Tanzim satışta indirimli sebze kuyruğu lav oldu. Dolar fırladı, seçim sonuçları hazımsızlarda gaz yaptı.
DÜZENİN YALAKALARI
“YAKIN O EVİ” DEDİ
Tıpkı Sivas’da aydınları yakmaya kalkan salyalı çakalların sergilediği sahnenin bir benzeri şehit cenazesinde gerçekleşti. İçi kötülük ve kin dolu bir kadın; “yakın o evi” diye kendini yırtarcasına bağırıyordu.
Hani Allah’ın verdiği canı Allah alırdı? Hani Kuran’da kin ve nefret yoktu?
Bu piyonlar bir süre daha sistemin maşası olmaya devam edecekler ve bir hiçlik içinde cehaletleriyle bir böcek gibi anılacaklar.
Sosyal medyada elinde silahla ve askeri üniformayla pozlar vermiş arabesk ortamların aranılan yüzü Fatma! Vay sen Çavuş Fatma mı oldun o üniformayla?
Nazi kamplarının çavuşu gibisin be Fatma! Yalnız ortada bir savaş olmadığı için savaş suçlusu gibi anılmayacak, maşa Fatma olarak anılacaksın.
Terörist Fatma!
Bölücü Fatma!
Fetöcü Fatma!
Şu sağ kroşe Osman’ı da anmadan geçemedim. Maymun desem maymun değilsin, insan desem insan değilsin, kimin emriyle sahneye fırladığın ortada cahil Osman! Tek tek seken bade süzen kemçik Osman!
Nallı Osman; senin gibi at gözlüğü takmış bir güruh, seni kahramanlaştırsa da ucuzsun be Osman!
Bu olaylar beni demoralize ediyor mu? Etmiyor elbette.
Öyle bir süreçten geçiyoruz ki, bu sürecin adı kara mizah. Yalan söyleme, dolandırıcılık, usulsüzlük, şişe, maşa, don lastiği, bilumum hepsi var.
Ne yaparsanız yapın, yaşanılan her musibet akıllı insana ders oluyor ve ona göre bir çözüm buluyor.

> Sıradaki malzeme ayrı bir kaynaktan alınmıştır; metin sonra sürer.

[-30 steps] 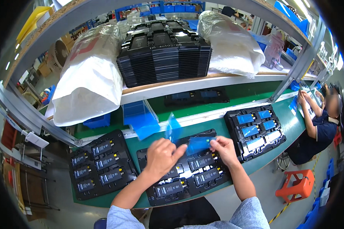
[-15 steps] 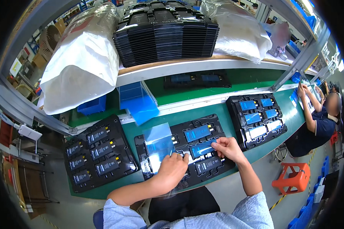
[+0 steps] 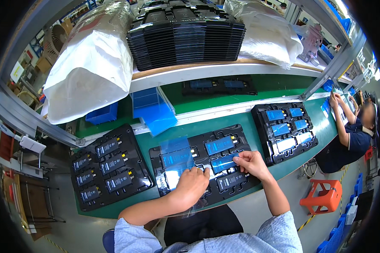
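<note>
A black plastic tray lies before me with flat batteries in its pockets, several topped with blue film. My left hand is closed at the lower edge of a see-through film sheet, which stretches over the tray's left part. My right hand pinches the right end of the blue film on the middle-right battery. Below that, a dark grey battery shows no blue film. The left fingertips are partly hidden behind the hand.
A tray of dark batteries lies on the left. Stacked trays with blue-covered batteries stand on the right. Blue film sheets lie behind the middle tray. Overhead, a shelf bears stacked black trays. A co-worker sits at right.
Both hands stay nearly in place. The see-through sheet has settled lower over the tray's left part, and the blue-covered battery beneath it shows more clearly.
</note>
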### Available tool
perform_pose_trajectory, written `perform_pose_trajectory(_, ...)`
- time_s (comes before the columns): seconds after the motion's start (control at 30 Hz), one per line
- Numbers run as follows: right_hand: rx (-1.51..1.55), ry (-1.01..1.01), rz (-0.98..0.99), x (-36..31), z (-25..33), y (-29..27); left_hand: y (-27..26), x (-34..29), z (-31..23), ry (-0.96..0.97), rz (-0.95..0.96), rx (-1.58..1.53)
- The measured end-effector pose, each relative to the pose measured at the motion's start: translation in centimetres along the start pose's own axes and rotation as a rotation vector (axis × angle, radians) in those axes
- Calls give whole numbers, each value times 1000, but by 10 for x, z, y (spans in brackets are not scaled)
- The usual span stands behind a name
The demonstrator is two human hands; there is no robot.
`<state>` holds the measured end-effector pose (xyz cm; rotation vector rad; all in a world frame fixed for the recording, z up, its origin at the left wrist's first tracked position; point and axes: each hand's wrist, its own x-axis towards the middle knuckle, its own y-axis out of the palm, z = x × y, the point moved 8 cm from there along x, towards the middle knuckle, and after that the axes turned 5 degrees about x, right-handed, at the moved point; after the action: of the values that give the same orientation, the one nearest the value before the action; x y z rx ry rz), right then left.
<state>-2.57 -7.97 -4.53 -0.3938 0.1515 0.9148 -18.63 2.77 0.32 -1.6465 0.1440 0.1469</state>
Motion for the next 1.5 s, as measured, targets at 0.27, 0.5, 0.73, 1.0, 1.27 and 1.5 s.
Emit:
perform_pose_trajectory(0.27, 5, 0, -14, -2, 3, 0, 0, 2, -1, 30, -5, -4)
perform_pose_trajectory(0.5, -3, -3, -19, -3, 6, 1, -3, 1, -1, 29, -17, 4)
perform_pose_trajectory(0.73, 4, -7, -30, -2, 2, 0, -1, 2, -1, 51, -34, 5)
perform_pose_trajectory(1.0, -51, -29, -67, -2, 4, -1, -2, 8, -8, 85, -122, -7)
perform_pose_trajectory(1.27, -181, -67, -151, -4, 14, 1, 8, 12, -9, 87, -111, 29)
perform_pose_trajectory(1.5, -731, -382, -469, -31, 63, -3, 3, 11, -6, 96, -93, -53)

Hangi düzen dünyaya direk kalmış?
Bu günleri de maşalara, soytarılara kahkahalarla gülerek geçiştirirken, cehaletle mücadeleyi de elden bırakmadan yolumuza devam edeceğiz.
KESER DÖNER SAP DÖNER, GÜN OLUR HESAP DÖNER…
İnek hırsızı Osman!
Terörist Osman!
Maşa Osman!
Bölücü Osman!
Fetöcü Osman!
Bir arkadaşım; “Bunlardan kapında iki çomarın olsun, buyurur durursun, sırtın yere gelmez” dedi. Bence yanlış düşünüyor.
İt ite buyurur, it döner kuyruğuna buyurur. Kötü adamın kapısında bu tür çomarlar bolca vardır. Yalını kesersen, döner bacağına saldırır. Bu nedenle çomar değiliz ki kapımızda çomarımız olsun.
Gülerek izliyorum zübükleri.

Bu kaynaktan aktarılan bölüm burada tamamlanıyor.